WHAT THE TASK ASKS: With the material below, print exactly the lines between the line holding "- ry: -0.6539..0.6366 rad" and the line holding "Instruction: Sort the", inclusive. Add nothing else.
⟨
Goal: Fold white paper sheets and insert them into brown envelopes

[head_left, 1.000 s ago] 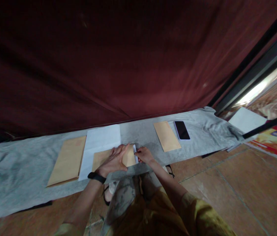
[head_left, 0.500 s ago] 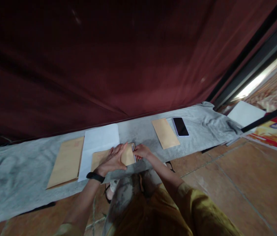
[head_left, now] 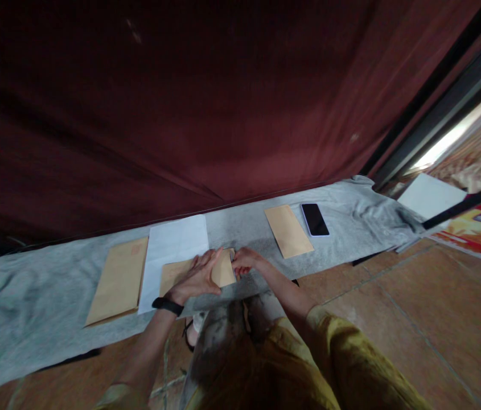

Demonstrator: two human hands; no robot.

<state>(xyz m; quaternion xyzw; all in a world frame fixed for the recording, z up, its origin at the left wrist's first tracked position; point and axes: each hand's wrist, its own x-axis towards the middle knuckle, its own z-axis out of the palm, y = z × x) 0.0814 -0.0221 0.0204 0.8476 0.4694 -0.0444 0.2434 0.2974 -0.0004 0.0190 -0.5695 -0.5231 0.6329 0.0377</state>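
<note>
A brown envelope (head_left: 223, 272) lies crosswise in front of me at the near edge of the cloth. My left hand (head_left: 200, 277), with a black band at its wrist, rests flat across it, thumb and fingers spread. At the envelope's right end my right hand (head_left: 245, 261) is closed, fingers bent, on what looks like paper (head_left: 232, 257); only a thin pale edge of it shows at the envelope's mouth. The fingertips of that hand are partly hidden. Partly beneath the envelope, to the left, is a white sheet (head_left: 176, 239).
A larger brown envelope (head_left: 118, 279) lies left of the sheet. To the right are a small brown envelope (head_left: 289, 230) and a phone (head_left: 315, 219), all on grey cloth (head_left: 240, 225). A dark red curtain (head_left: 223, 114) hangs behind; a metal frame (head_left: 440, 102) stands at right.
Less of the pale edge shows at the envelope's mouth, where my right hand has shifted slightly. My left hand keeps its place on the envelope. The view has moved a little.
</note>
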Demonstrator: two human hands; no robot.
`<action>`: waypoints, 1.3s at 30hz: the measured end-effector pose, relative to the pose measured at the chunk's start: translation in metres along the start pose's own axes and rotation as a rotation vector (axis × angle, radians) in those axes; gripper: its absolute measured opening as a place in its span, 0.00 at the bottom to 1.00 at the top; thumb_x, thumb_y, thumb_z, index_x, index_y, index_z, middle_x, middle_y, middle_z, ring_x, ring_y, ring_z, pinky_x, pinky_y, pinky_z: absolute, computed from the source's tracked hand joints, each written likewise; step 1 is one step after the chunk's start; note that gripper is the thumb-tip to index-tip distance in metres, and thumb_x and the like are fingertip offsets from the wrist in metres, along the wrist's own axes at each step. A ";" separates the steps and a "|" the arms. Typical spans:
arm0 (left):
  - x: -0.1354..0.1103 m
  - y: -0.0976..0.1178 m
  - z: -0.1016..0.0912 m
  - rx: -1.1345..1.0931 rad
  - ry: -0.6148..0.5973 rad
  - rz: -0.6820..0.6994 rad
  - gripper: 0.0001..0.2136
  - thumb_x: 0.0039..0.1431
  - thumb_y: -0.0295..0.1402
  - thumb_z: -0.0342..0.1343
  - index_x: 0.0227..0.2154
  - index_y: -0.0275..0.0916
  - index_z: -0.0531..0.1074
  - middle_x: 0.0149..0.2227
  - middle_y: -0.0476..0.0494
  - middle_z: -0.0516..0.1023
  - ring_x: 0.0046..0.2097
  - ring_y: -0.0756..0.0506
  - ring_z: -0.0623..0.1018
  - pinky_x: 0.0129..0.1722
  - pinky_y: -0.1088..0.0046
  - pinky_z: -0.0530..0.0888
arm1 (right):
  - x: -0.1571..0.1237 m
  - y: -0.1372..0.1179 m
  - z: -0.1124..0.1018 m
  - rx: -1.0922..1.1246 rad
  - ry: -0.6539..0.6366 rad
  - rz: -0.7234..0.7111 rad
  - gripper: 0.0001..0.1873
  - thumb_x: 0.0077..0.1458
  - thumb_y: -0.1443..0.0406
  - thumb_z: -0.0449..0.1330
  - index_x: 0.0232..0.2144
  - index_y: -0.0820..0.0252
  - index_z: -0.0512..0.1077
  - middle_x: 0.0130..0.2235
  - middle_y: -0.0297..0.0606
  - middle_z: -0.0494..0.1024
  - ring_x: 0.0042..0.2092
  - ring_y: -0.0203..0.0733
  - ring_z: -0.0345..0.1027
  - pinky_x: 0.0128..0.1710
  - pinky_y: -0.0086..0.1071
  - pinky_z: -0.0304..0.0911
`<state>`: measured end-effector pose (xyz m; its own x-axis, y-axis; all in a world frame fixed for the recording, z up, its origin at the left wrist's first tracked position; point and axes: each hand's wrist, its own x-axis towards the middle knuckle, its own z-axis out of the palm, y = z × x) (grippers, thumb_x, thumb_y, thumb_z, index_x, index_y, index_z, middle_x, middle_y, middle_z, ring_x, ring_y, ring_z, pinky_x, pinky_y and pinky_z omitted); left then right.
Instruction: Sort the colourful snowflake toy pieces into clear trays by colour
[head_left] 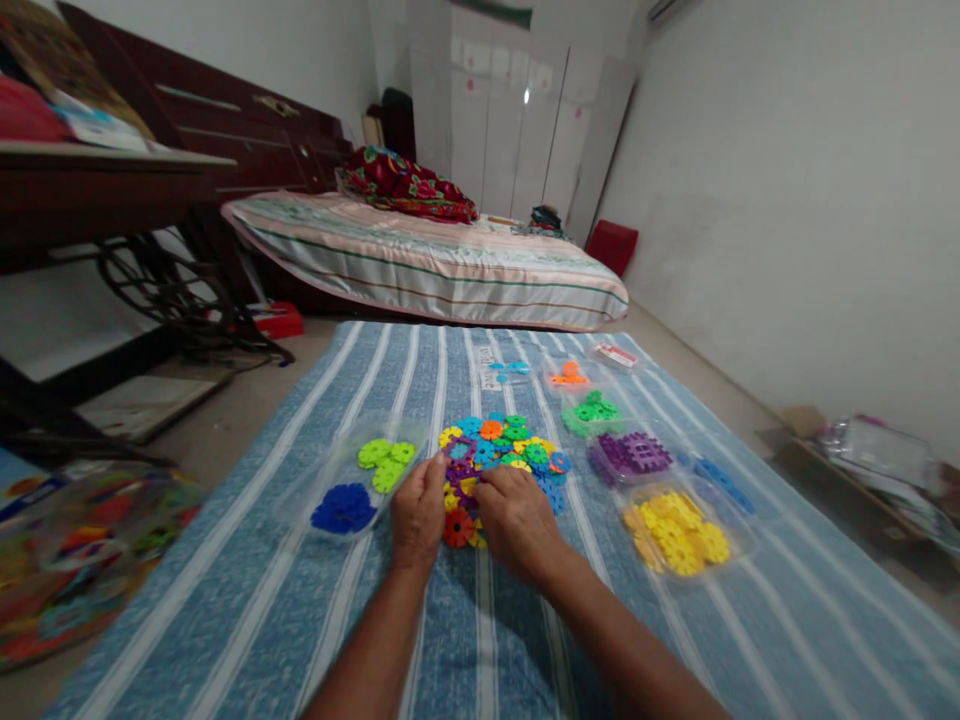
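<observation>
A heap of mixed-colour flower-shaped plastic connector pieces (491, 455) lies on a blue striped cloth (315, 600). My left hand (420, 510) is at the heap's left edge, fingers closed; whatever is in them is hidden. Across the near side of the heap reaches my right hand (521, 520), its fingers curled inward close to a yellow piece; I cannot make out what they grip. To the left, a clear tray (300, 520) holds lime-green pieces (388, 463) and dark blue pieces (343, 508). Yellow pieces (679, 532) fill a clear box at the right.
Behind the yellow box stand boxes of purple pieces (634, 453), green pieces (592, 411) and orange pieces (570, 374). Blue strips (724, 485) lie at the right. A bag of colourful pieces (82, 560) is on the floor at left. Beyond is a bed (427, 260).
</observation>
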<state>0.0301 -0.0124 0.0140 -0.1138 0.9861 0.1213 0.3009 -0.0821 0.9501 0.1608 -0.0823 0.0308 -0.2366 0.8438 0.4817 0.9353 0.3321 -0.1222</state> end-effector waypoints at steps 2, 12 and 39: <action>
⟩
REPLY TO THE TASK:
  - ry: -0.6539..0.6366 rad
  - rz: -0.7234..0.7111 rad
  - gripper: 0.0001..0.1873
  - thumb_x: 0.0077..0.1458
  - thumb_y: -0.1443..0.0406
  - thumb_z: -0.0449..0.1330
  - index_x: 0.0232..0.2144
  - index_y: -0.0820..0.0252
  - index_z: -0.0512..0.1077
  - middle_x: 0.0130..0.2235
  - middle_y: -0.0297..0.0606
  - middle_z: -0.0494..0.1024
  - ring_x: 0.0042..0.2092
  - ring_y: -0.0203..0.0733
  - ring_z: -0.0345..0.1027
  - pinky_x: 0.0128..0.1710
  - pinky_y: -0.0086..0.1071
  - pinky_z: -0.0304..0.0911
`<state>`: measured end-effector pose (xyz m; its own x-axis, y-axis; all in a world frame fixed for the recording, z up, its origin at the left wrist's first tracked position; point and axes: each hand's wrist, its own x-axis towards the middle knuckle, its own z-axis out of the palm, y = z × x) (grippers, thumb_x, thumb_y, thumb_z, index_x, index_y, index_z, middle_x, middle_y, middle_z, ring_x, ring_y, ring_z, pinky_x, pinky_y and pinky_z omitted); left then right.
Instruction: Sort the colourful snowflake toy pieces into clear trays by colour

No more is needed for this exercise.